Eurodeputowani poparli w środę projekt dyrektywy o prawach autorskich na jednolitym rynku cyfrowym. Dzięki niej twórcy mają otrzymywać wynagrodzenie za rozpowszechnianie ich utworów w internecie. Dziś zarabiają na tym głównie wielkie koncerny internetowe. Z twórcami dzielą się zyskami niechętnie.
– Byłbym wdzięczny, gdyby Parlament Europejski stanął po stronie przemysłu twórczego – apelował przed głosowaniem niemiecki europoseł Axel Voss, sprawozdawca Komisji Prawnej PE.
Za dyrektywą opowiedziało się 438 europosłów, przeciwko było 226, a wstrzymało się 39. – To dobry wynik dla twórców w Europie – skomentował wyniki głosowania Axel Voss.
Polscy europosłowie podzielili się w głosowaniu. Przedstawiciele PO opowiedzieli się za dyrektywą, PiS przeciw.

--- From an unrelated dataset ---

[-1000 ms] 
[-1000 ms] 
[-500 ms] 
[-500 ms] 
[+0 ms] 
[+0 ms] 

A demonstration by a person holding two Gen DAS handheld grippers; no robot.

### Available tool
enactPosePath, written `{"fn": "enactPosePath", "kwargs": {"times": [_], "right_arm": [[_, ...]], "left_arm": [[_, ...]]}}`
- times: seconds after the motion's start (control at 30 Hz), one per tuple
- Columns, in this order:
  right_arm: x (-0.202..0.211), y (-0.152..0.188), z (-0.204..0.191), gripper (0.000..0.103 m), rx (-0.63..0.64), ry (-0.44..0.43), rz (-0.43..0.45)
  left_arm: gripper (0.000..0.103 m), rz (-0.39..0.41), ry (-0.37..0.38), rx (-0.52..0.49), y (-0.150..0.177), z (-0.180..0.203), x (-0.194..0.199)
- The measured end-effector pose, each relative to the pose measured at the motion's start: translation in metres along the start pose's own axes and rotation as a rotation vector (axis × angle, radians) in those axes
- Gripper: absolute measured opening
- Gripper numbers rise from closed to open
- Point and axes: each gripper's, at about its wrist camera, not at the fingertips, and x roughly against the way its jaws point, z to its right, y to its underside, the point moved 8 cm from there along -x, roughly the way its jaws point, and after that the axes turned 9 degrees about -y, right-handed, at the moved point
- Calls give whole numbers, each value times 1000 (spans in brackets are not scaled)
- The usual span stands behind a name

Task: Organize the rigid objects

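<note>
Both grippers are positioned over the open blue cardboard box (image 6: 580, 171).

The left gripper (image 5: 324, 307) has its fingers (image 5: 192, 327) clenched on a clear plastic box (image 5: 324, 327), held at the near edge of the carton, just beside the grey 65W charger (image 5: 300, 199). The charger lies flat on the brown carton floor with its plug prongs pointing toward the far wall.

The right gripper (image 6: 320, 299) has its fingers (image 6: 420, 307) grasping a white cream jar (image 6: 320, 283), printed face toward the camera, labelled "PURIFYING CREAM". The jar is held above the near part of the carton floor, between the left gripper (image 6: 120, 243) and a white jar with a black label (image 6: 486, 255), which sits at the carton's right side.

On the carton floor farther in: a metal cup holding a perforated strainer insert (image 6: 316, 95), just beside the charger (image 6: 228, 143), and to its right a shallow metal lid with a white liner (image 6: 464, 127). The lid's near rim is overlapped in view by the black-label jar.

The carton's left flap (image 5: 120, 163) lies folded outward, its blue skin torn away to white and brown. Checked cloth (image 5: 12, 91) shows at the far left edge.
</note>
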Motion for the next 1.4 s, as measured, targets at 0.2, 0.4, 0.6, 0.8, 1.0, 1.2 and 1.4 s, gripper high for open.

– Głosowanie oznacza wyrażenie zgody na negocjacje PE z Radą Europejską i Komisją Europejską. Ich celem będzie wypracowanie ostatecznej wersji dyrektywy – mówi „Rzeczpospolitej” europoseł PO Tadeusz Zwiefka. – To nie jest przyjęcie aktu prawnego, jest to jednak krok, który ten moment przybliża – dodaje.